PowerShellで実行したコマンドだけ挙げておくと以下。
> Install-Module -Name VMware.PowerCLI
> Set-ExecutionPolicy Unrestricted
> Add-EsxSoftwareDepot D:\Work\VMware-ESXi-7.0U2d-18538813-depot.zip
> Add-EsxSoftwareDepot D:\Work\Net-Community-Driver_1.2.2.0-1vmw.700.1.0.15843807_18835109.zip
> Get-EsxImageProfile
> New-EsxImageProfile -CloneProfile ESXi-7.0U2d-18538813-standard -Name ESXi-7.0U2d-18538813-standard-custom -Vendor Custom
> Add-EsxSoftwarePackage -ImageProfile ESXi-7.0U2d-18538813-standard-custom -SoftwarePackage net-community
> Export-EsxImageProfile -ImageProfile ESXi-7.0U2d-18538813-standard-custom -ExportToIso -FilePath "ESXi-7.0U2d-18538813-standard-custom.iso"

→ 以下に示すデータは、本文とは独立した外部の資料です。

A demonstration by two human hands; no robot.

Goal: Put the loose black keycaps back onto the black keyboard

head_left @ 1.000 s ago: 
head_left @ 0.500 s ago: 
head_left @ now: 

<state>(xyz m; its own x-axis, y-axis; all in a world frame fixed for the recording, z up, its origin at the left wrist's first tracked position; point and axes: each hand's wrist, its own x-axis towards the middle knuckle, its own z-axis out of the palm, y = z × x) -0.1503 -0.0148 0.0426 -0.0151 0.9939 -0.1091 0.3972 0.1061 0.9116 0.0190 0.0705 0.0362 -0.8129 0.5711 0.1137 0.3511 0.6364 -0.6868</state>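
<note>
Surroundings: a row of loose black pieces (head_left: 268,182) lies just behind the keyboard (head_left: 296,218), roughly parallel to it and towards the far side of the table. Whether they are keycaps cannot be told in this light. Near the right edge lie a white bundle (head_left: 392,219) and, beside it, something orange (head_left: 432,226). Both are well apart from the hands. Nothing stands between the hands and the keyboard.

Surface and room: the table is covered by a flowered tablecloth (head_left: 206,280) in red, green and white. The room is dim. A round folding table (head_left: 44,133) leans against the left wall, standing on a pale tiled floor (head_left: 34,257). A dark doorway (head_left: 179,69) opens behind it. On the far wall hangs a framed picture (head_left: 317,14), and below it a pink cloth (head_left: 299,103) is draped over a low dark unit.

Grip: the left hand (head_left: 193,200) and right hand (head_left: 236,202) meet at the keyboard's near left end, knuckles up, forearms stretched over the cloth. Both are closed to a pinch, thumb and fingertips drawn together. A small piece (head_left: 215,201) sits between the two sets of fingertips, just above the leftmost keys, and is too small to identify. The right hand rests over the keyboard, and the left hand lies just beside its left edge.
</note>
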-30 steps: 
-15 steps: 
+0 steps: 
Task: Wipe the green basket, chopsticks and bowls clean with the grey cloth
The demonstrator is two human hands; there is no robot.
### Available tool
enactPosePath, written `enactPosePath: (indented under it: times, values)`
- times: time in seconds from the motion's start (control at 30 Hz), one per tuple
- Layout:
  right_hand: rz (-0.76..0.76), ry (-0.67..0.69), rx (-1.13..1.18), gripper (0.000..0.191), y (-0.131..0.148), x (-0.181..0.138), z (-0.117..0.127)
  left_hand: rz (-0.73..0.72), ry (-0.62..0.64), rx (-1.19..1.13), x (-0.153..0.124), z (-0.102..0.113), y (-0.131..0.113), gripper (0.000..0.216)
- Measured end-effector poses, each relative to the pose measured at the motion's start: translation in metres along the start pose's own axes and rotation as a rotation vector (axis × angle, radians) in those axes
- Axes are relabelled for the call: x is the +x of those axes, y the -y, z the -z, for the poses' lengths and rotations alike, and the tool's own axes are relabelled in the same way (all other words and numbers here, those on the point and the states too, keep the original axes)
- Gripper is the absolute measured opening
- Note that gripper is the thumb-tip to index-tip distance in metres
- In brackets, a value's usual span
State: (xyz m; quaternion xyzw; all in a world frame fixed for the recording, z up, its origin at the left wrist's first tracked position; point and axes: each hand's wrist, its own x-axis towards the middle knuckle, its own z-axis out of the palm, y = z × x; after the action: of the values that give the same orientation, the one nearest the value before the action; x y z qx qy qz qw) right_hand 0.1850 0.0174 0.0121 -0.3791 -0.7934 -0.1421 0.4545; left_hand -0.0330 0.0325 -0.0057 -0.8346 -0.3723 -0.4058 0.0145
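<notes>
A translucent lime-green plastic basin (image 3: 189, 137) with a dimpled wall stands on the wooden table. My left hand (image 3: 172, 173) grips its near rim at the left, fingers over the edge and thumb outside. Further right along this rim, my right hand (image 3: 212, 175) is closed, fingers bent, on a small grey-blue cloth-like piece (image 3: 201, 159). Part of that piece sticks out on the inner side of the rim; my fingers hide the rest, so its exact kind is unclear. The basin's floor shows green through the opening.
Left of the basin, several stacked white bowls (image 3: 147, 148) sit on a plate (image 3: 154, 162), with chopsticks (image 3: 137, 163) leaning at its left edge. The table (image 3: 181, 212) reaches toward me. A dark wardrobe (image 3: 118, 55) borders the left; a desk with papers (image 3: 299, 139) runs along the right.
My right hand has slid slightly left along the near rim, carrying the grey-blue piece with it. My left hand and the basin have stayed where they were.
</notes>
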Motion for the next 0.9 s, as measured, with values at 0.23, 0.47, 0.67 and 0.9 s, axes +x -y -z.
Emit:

ISOイメージをUSBメモリなどに書き込んだら、早速インストール。マザーボードによってはBIOSのバージョンアップが必要になるなどの話も見かけたが、今回は特にそういったことも無く、すんなりインストールできた。
もう一つ、懸念していたNVMeのSSDについても「Micron/Crucial Technology Non-Volatile memory controller」として表示され、特に問題なく使うことができている。
使用した Crucial P2 はコントローラが PHISONのようなので、もしかするとそこが功を奏したのかもしれない。
その後しばらく稼働させているが、今のところ安定して動作している。
物理メモリも96GBしっかり認識され、ちょっとした環境構築が今まで以上に気軽にできるようになった。満足。
余談
組み立て時に一つ気づいたこと。
今回使ったマザーボード、 ASUS B560M-A はねじ穴の位置に少々癖がある。
Micro-ATXでもメモリスロットが4本あるタイプのものは、左側・真ん中・右側 にねじ穴があり、それぞれ縦に2本または3本ずつ、合計8本のねじで留めるのが一般的だと思う。
だが、このマザーボードはメモリスロットが2本のMicroATXマザーボードと同じ位置にしかねじ穴がなく、合計6本での固定になる。
使用するケースによっては最初からスペーサーが取り付けられていて外せないものもあるはず。その場合、スペーサーがねじ穴のない基板上に直接接触することになる。スペーサーの大きさによっては金属部品に触れてショートしてしまう可能性もあるのではないか。なんだかいまいちな設計だなぁと思う。